Single Instruction Multiple Data
The interface to SIMD operations in Harlinn.Common.Core
is provided in HCCSIMD.h
contained within the Harlinn::Common::Core::SIMD
namespace through a set of specializations
of the template:
template<typename T, size_t N>
struct Traits : public std::false_type
{
};
The motivation for creating the Traits<T,N>
specializations is that they can be used to implement C++ templates
providing a common implementation that can be used with multiple data types. Like the multiplication for
quaternions:
template<typename T>
requires IsFloatingPoint<T>
QuaternionSimd<T> QuaternionMultiply(const QuaternionSimd<T>& q1,
const QuaternionSimd<T>& q2 )
{
using QuaternionSimd = QuaternionSimd<T>;
using Traits = typename QuaternionSimd::Traits;
using FloatT = typename Traits::Type;
using Constants = Constants<FloatT>;
constexpr Traits::SIMDType controlWZYX =
{ { Constants::One, Constants::MinusOne,
Constants::One, Constants::MinusOne } };
constexpr Traits::SIMDType controlZWXY =
{ { Constants::One, Constants::One,
Constants::MinusOne, Constants::MinusOne } };
constexpr Traits::SIMDType controlYXWZ =
{ { Constants::MinusOne, Constants::One,
Constants::One, Constants::MinusOne } };
auto q2X = Traits::At<0>( q2.simd );
auto q2Y = Traits::At<1>( q2.simd );
auto q2Z = Traits::At<2>( q2.simd );
auto result = Traits::At<3>( q2.simd );
result = Traits::Mul( result, q1.simd );
auto q1Swizzle = Traits::Swizzle<0, 1, 2, 3>( q1.simd );
q2X = Traits::Mul( q2X, q1Swizzle );
q1Swizzle = Traits::Swizzle<2, 3, 0, 1>( q1Swizzle );
result = Traits::FMAdd( q2X, controlWZYX, result );
q2Y = Traits::Mul( q2Y, q1Swizzle );
q1Swizzle = Traits::Swizzle<0, 1, 2, 3>( q1Swizzle );
q2Y = Traits::Mul( q2Y, controlZWXY );
q2Z = Traits::Mul( q2Z, q1Swizzle );
q2Y = Traits::FMAdd( q2Z, controlYXWZ, q2Y );
result = Traits::Add( result, q2Y );
return result;
}
The Traits<T,N>
specializations provides access to the SIMD intrinsic functions,
and strives to maintain a uniform set of names for the implemented functions. The
second template argument is sometimes used to select function implementations
optimized for N
elements in the SIMD type.
T
is the type of the values to use in the computations, and N
is
the required number of valid elements in the SIMD type.
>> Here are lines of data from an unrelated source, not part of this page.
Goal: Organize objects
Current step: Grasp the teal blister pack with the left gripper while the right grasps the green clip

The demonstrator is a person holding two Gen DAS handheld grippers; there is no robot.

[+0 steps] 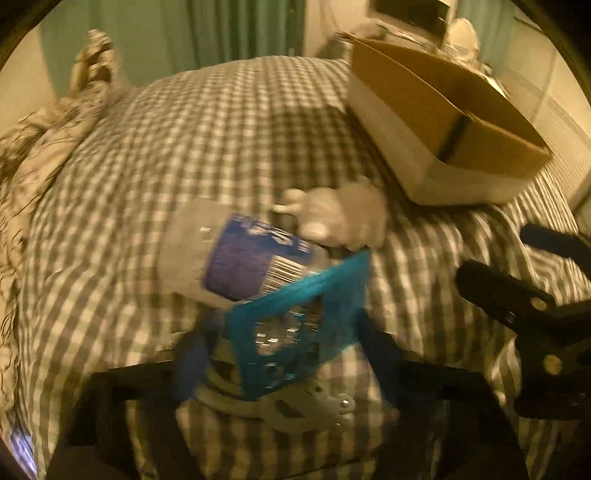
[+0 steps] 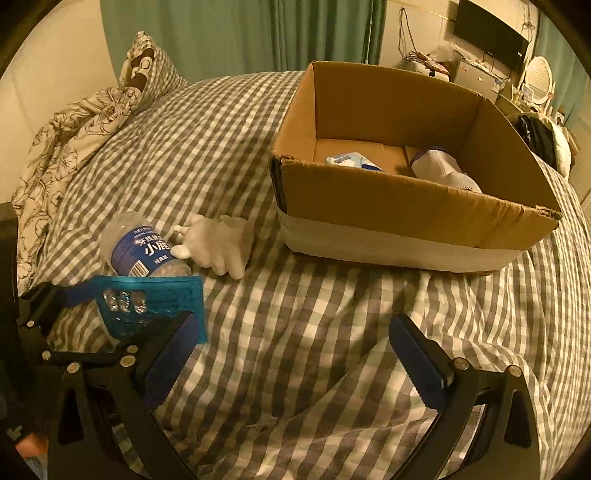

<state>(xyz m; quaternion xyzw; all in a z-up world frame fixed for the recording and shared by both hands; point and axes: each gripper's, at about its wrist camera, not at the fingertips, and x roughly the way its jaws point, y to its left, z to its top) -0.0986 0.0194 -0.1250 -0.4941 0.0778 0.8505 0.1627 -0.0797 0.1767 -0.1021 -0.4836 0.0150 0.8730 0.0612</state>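
Observation:
A small teal plastic basket lies on the checked bedspread with a clear jar with a blue label sticking out of it. My left gripper is shut on the basket's sides; a grey clip lies below it. A white glove-like soft toy lies just beyond the jar. My right gripper is open and empty above the bedspread, right of the basket. An open cardboard box stands at the right, holding a white sock and a blue-white packet.
Patterned pillows lie at the head of the bed on the left. Green curtains hang behind. A TV and cluttered furniture stand at the far right. My right gripper also shows at the right edge of the left wrist view.

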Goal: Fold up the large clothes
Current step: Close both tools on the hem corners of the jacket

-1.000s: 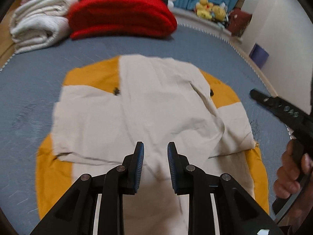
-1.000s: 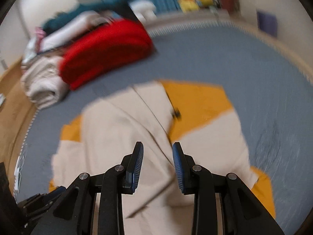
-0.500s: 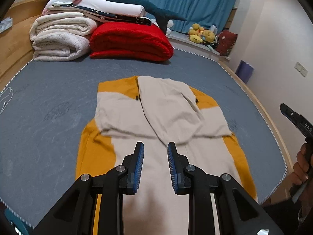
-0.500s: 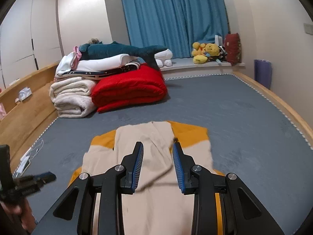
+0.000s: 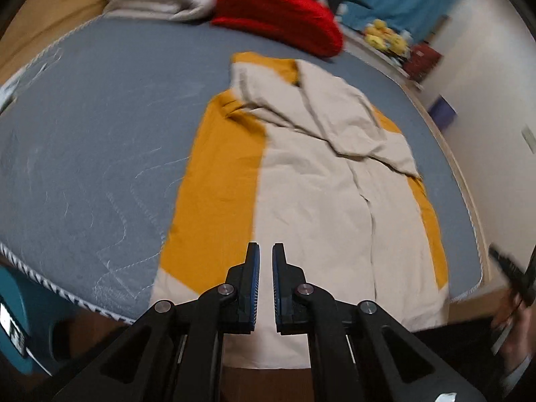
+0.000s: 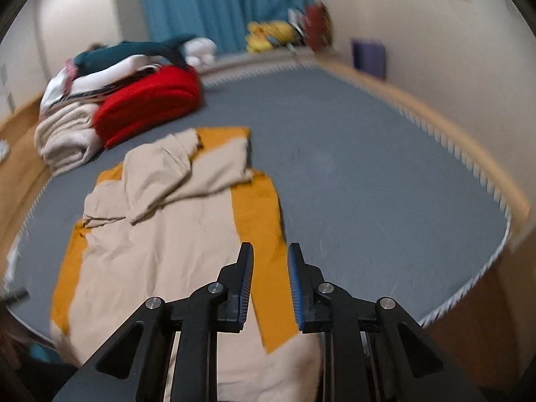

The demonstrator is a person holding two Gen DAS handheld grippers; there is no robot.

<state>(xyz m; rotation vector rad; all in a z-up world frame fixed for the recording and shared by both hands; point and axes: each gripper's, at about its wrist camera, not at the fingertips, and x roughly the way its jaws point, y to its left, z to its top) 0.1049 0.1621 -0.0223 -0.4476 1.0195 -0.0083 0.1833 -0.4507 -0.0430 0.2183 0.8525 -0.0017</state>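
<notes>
Both claws hung empty over the near hem of the garment [image 5: 311, 201], ready for the next fold.

The beige-and-mustard garment lay lengthwise on the grey bed [image 5: 93, 140], sleeves already folded in, its hem drooping over the near edge. The left claw [image 5: 264, 281] stood nearly closed on nothing; the right claw [image 6: 269, 284] gaped wider, also empty. A good fold, I judge, needed each claw to pinch one hem corner and carry both up evenly. Only the left view showed the person's right hand [image 5: 516, 315]; only the right showed the curtain [image 6: 227, 3] clearly.
</notes>
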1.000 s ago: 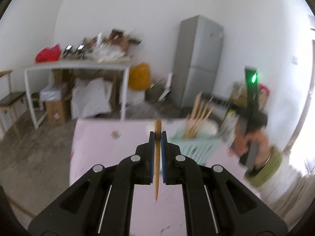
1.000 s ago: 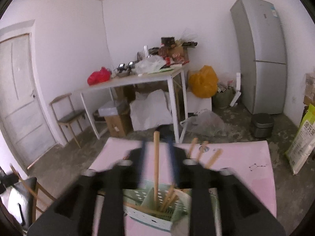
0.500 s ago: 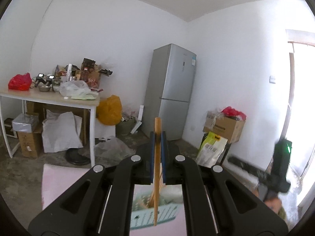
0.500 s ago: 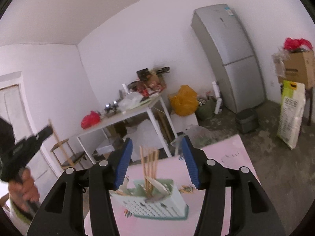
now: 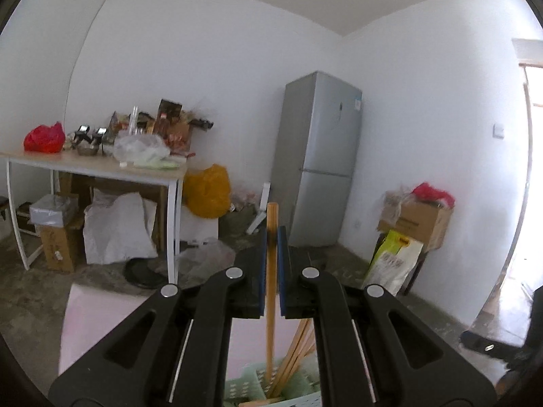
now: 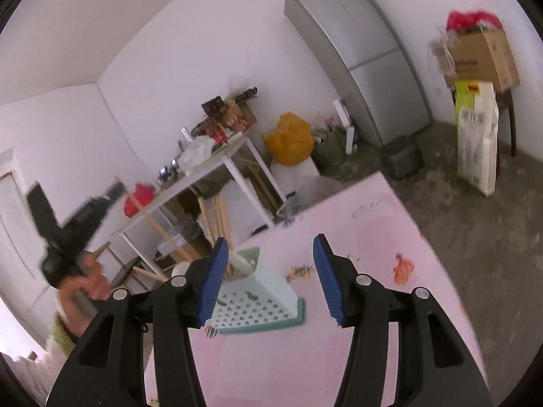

The SIMD type is a representation
of a CPU register used for SIMD operations. The Intel/AMD x64 architecture
provides several SIMD types:
__m128
types: These types are used with the Streaming SIMD Extensions and Streaming SIMD Extensions 2 instructions intrinsics, and maps to the XMM[0-7] registers.__m128
: Holds four 32-bit floating point values.__m128i
: Holds sixteen 8-bit, eight 16-bit, four 32-bit, or two 64-bit integer values.__m128d
: Holds two 64-bit floating point values.
__m256
types: These types are used with the AVX/AVX2 extensions, and maps to the YMM[0-15] registers.__m256
: Holds eight 32-bit floating point values.__m256i
: Holds thirty-two 8-bit, sixteen 16-bit, eight 32-bit, or four 64-bit integer values.__m256d
: Holds four 64-bit double precision floating point values.
__m512
types: These types are used with the AVX 512 extensions, and maps to the ZMM[0-31] registers.__m512
: Holds sixteen 32-bit floating point values.__m512i
: Holds sixty-four 8-bit, thirty-two 16-bit, sixteen 32-bit, or eight 64-bit integer values.__m512d
: Holds eight 64-bit double precision floating point values.
The above data types are not basic C/C++ data types, and have several usage restrictions:
- Can only be used on either side of an assignment, as a return value, or as a parameter. Cannot be used in regular arithmetic expressions
+
,-
,*
,/
, etc. - Can be used as objects in aggregates, such as unions, to access the byte elements and structures.
- Can only be operated on using the intrinsic functions implemented by the compiler.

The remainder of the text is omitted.